What does it look and sound like?

The White-winged Chough is a large, almost completely black bird. It has a curved beak, a red eye and a large white wing patch, which is seen when the bird is in flight. The bill and legs are black. Both the male and female share the same plumage pattern. The White-winged Chough is often first noticed by a mournful, descending whistle. If disturbed, it gives a ratchet-like call.

Young White-winged Choughs start off duskier than the adults, and the eye is brown. They do not reach sexual maturity until four years of age and, during this time, the eye changes from brown to orange and then to red, and the plumage darkens.

From a distance, the White-winged Chough may be confused with one of the Crows or Ravens, Corvus sp., but the curved bill and red eye separate them. Crows and Ravens also lack the white wing patch. Currawongs, Strepera sp., have a white wing patch and mostly black plumage, but the patch is smaller and the birds also have a yellow eye.

Where is it found?

They are found throughout most of eastern and south-eastern mainland Australia, but are absent from northern Queensland.

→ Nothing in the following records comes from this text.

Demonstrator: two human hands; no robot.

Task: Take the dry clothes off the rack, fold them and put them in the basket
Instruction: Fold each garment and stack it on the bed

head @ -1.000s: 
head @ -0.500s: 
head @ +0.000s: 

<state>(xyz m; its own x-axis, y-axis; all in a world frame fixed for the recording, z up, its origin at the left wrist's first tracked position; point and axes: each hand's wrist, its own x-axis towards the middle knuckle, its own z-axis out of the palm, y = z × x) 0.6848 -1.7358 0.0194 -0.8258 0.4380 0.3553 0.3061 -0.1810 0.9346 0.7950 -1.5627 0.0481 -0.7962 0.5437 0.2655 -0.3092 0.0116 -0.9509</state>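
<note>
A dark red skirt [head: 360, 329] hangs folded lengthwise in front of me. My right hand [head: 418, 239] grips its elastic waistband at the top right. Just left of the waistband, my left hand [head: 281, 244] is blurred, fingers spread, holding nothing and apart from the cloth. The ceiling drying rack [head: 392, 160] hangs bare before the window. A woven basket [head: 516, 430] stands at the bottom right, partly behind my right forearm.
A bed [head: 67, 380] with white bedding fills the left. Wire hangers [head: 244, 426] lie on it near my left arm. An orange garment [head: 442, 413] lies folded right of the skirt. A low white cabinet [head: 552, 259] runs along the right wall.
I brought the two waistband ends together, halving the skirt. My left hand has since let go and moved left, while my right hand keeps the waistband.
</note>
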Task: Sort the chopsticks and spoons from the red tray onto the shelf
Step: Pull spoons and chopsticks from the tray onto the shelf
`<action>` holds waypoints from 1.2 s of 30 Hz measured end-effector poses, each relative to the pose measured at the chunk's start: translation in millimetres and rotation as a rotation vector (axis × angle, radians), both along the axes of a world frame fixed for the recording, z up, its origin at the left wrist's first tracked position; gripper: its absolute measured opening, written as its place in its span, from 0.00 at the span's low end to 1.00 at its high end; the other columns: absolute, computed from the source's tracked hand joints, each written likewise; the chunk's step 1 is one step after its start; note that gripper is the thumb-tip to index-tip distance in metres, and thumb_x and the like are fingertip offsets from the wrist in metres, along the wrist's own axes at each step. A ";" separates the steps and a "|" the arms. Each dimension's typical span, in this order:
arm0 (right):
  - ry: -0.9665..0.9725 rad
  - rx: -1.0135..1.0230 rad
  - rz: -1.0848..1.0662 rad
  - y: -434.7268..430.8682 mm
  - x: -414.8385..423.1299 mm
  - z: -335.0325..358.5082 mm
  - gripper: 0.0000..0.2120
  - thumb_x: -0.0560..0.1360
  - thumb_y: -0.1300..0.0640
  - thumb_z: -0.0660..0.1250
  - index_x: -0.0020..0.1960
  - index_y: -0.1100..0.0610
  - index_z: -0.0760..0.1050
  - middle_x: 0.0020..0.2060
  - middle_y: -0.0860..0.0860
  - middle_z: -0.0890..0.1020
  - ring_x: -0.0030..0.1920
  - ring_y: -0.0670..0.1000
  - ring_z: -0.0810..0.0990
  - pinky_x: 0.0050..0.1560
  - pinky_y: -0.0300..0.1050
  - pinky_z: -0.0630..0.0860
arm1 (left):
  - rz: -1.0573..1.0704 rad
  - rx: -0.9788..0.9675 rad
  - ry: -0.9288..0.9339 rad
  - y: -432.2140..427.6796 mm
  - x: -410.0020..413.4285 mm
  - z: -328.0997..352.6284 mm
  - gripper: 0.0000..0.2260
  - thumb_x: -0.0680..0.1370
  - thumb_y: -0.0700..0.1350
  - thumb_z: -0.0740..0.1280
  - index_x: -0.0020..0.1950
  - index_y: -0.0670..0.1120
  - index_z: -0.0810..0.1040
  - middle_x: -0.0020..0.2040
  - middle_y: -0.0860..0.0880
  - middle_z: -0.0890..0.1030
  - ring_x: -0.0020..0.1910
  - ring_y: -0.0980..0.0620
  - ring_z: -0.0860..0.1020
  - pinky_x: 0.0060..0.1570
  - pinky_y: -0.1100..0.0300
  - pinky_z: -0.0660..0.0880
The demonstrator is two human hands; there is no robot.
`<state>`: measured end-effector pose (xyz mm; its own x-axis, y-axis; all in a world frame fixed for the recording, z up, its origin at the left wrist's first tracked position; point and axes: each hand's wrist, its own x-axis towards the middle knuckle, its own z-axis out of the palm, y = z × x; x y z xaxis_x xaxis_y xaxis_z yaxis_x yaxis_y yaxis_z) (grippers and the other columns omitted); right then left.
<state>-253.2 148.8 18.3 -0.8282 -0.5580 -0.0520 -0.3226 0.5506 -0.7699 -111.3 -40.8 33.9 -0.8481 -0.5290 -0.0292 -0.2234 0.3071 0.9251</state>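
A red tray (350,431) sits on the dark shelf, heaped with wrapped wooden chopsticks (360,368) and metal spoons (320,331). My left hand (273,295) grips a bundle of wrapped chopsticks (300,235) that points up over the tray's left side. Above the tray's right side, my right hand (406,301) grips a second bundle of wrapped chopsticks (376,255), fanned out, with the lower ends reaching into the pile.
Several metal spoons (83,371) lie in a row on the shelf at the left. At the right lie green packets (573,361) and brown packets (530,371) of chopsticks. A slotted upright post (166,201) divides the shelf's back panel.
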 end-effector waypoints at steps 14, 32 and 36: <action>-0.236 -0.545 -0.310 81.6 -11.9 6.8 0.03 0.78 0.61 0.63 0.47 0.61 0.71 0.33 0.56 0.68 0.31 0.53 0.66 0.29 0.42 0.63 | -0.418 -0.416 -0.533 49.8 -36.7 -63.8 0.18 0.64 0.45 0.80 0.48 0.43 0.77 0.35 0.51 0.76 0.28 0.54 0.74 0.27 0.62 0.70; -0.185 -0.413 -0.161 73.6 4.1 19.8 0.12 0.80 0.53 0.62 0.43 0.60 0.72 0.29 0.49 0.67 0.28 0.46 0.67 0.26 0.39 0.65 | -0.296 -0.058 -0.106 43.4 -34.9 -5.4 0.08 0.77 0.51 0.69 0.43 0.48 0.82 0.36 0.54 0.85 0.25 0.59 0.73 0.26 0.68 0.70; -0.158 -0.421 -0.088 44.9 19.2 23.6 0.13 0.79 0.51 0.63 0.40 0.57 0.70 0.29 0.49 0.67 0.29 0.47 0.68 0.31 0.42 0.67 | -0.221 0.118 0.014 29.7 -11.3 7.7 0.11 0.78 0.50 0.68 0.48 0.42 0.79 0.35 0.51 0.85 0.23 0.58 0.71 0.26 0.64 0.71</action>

What are its habitats & habits?

White-winged Choughs are found in open forests and woodlands. They tend to prefer the wetter areas, where there is a lot of leaf-litter, for feeding, and available mud for nest building. 

The White-winged Chough feeds mostly on the ground. It is extremely sociable, almost always seen in groups of up to 10, raking through the grass and ground litter. Food consists of insects and some seeds. Large feeding territories are kept, which are often up to 1000 hectares in size.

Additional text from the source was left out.